From Tuesday, 1 February 2022 to Friday, 11 February 2022

Marie Sklodowska-Curie Research Fellow
Madrid, Spain


Sara Riva is a Marie Skłodowska-Curie Research Fellow at the Spanish National Research Council (CSIC) and the University of Queensland, Australia. She’s a feminist and a border abolitionist. Her research looks at the intersections of neoliberalism, migration, humanitarianism, and the border.

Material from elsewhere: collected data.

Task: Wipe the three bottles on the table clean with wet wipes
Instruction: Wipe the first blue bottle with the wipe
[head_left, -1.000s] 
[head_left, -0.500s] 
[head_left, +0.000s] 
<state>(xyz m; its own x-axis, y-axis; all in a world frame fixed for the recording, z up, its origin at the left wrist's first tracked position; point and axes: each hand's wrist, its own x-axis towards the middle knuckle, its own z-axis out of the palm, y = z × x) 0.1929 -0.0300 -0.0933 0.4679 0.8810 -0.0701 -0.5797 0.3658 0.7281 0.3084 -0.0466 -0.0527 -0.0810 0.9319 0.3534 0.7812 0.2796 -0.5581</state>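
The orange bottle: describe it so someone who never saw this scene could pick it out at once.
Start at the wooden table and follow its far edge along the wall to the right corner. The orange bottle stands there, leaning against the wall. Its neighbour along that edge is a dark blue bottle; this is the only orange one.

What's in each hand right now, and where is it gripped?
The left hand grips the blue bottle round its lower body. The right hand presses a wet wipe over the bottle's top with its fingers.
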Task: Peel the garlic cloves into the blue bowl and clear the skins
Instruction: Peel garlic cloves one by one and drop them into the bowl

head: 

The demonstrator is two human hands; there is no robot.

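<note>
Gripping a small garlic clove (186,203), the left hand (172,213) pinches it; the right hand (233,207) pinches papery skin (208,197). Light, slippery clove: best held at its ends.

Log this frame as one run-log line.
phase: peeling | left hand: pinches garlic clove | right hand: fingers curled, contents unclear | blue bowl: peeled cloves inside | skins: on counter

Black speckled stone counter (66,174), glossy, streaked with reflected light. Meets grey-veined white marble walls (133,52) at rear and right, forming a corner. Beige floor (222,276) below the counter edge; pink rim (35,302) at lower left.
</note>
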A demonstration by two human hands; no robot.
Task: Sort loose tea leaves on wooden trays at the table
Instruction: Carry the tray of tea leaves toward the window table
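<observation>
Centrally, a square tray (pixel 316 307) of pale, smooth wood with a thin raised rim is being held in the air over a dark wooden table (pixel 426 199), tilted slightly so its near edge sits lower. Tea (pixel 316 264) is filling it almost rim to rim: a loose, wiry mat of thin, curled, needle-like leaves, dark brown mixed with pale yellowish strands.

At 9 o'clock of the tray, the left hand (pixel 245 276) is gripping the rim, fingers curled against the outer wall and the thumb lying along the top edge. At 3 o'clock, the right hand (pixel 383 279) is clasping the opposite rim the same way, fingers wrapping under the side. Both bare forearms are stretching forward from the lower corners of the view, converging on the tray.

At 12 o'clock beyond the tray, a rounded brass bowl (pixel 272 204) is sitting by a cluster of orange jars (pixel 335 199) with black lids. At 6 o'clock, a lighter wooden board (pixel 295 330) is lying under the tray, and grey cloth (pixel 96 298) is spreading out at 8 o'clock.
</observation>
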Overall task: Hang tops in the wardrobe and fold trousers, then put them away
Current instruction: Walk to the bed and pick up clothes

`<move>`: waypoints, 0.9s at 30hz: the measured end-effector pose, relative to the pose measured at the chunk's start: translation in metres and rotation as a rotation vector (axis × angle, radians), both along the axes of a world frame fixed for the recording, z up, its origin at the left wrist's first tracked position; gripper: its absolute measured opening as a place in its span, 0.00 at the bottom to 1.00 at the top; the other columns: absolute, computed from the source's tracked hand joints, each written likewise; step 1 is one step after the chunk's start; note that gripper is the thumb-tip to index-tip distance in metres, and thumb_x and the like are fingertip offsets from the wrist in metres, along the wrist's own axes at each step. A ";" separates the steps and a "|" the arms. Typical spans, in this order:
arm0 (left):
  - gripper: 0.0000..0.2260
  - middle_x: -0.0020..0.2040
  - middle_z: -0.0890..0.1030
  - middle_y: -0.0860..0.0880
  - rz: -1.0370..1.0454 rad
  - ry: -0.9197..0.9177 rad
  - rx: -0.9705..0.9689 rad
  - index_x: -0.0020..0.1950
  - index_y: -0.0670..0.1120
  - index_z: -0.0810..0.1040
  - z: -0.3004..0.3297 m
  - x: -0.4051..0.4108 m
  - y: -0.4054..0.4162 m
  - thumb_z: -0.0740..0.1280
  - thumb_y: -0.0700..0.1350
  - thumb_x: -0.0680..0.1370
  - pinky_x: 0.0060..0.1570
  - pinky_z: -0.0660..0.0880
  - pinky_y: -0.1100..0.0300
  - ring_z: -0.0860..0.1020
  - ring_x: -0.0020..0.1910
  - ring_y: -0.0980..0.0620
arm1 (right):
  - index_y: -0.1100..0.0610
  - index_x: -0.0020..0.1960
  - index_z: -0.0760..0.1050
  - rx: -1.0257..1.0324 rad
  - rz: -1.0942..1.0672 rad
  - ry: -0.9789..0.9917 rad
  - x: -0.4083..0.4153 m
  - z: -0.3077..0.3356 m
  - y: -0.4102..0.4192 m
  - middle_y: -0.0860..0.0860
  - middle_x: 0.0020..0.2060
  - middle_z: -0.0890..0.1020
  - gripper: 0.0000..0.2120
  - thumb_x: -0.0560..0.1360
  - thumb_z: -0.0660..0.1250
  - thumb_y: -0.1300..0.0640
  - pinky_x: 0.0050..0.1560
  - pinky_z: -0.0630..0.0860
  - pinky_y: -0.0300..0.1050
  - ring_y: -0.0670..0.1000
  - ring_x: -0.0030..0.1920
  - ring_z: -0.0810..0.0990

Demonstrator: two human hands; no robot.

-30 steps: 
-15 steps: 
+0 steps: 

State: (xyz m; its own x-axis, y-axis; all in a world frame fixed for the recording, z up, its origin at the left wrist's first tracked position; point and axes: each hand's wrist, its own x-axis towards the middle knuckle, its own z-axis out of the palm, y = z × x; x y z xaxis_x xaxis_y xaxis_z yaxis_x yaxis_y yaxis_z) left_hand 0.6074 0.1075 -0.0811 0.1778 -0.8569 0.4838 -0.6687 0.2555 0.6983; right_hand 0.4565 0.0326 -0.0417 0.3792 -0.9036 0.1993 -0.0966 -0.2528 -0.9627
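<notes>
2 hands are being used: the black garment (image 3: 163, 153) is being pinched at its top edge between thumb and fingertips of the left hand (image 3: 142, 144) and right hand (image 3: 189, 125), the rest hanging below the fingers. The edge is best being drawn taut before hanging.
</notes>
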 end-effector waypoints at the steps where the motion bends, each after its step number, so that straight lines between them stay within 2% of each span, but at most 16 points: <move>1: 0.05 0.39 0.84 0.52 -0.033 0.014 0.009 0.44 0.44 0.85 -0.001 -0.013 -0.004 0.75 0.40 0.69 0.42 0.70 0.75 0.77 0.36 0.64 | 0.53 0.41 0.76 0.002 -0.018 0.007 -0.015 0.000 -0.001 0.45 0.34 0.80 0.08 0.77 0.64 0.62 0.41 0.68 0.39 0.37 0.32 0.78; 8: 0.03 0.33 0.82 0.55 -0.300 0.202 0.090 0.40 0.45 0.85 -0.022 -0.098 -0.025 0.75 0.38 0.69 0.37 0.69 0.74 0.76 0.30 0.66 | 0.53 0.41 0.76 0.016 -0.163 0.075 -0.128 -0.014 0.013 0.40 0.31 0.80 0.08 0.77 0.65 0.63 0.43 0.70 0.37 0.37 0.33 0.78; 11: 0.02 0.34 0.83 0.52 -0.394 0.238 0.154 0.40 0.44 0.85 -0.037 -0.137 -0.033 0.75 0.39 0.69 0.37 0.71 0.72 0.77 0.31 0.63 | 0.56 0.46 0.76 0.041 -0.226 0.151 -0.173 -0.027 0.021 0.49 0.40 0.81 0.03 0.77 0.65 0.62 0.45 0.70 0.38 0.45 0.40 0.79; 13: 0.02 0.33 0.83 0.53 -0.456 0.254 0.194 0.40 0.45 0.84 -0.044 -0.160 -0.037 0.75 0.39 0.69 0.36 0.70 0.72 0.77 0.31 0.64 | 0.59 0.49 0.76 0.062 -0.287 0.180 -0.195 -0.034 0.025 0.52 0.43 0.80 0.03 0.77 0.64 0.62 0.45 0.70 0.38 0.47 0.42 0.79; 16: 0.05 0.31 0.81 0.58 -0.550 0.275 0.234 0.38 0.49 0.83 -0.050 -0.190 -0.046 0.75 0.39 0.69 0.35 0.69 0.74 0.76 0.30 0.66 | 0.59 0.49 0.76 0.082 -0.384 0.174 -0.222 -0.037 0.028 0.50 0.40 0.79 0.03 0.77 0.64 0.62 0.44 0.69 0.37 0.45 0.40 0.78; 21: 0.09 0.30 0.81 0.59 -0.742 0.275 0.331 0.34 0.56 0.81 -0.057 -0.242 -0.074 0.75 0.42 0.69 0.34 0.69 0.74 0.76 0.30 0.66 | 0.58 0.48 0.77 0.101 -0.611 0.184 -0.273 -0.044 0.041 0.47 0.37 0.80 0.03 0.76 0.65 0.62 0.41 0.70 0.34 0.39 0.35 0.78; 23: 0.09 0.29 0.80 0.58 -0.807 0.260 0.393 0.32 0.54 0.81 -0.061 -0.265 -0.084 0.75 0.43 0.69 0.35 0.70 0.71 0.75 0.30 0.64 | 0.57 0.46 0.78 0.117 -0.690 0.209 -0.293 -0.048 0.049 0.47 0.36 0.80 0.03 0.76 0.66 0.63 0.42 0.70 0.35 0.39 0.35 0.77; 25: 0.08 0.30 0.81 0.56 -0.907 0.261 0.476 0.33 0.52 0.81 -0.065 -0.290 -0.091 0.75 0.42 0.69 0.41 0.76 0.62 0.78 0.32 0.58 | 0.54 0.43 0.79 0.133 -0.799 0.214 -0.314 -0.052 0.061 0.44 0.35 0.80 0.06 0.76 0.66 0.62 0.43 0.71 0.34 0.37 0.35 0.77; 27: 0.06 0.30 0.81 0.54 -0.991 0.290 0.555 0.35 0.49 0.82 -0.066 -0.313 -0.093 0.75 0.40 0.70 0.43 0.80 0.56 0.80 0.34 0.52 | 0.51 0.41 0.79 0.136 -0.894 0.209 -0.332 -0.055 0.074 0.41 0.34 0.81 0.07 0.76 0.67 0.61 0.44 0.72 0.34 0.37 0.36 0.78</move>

The purpose of humanitarianism is to help those in need, in particular groups perceived as vulnerable—or made-vulnerable groups. However, this understanding of humanitarianism is interwoven with the Global North’s need to act as a moral arbiter. In addition, humanitarianism’s entanglement with neoliberalism has made it a public-private apparatus of containment, confinement, and deterrence. Based on my personal experience, having worked in the humanitarian arena for a few years while always engaging in local community initiatives, two contradictory and yet coexisting rationales inhabit my mind. On the one hand, as a product of a Judeo-Christian metropolitan postimperial center (Tester 2010), and as a “good” neoliberal responsible subject/citizen, I have the (moral) impulse or need to react towards social injustice and suffering by engaging in solidarity initiatives—whether at home or abroad. On the other hand, I understand that endorsing the humanitarian possibility not only depoliticizes social injustice, but it is also used by governments to disavow their (international) responsibilities. This paper explores the author’s personal dilemma as a feminist and critical thinker of engaging in (vernacular) humanitarian work (Brković 2017) in regarding to refugees, and its connection to neoliberalism’s “responsibility” and colonial histories (and presents).